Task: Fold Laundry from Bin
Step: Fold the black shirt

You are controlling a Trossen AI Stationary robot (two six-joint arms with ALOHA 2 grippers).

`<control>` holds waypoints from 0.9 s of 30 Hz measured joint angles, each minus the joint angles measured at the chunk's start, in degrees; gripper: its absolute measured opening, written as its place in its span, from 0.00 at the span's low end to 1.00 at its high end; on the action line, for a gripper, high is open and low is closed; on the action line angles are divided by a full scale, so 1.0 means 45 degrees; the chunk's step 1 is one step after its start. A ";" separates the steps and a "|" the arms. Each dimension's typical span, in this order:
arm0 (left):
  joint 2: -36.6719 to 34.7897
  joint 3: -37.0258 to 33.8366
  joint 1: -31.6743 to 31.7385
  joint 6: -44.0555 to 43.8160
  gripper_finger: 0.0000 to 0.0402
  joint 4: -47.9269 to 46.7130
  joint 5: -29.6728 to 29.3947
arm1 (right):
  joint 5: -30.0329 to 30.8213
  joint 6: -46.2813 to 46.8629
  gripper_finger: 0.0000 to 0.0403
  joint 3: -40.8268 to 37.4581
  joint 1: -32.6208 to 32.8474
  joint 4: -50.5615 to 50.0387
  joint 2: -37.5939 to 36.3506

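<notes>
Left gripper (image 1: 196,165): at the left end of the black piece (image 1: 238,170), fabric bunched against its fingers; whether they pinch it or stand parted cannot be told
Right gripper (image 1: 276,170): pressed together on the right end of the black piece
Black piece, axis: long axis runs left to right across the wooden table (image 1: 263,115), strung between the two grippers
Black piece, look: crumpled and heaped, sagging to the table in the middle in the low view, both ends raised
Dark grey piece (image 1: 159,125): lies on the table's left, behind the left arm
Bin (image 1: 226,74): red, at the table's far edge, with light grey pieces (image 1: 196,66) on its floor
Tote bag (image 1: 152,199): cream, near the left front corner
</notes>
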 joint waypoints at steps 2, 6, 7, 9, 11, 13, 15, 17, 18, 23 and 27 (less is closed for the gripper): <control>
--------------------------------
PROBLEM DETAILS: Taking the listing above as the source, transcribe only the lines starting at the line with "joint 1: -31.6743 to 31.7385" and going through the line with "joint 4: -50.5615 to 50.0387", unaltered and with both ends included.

WRITTEN ANSWER:
  joint 1: -31.6743 to 31.7385
  joint 6: -44.0555 to 43.8160
  gripper_finger: 0.0000 to 0.0402
  joint 4: -47.9269 to 46.7130
  joint 5: -29.6728 to 29.3947
arm1 (right):
  joint 5: -30.0329 to 30.8213
  joint 6: -46.2813 to 46.8629
  gripper_finger: 0.0000 to 0.0403
  joint 3: -40.8268 to 37.4581
  joint 1: -32.6208 to 32.8474
  joint 4: -50.5615 to 50.0387

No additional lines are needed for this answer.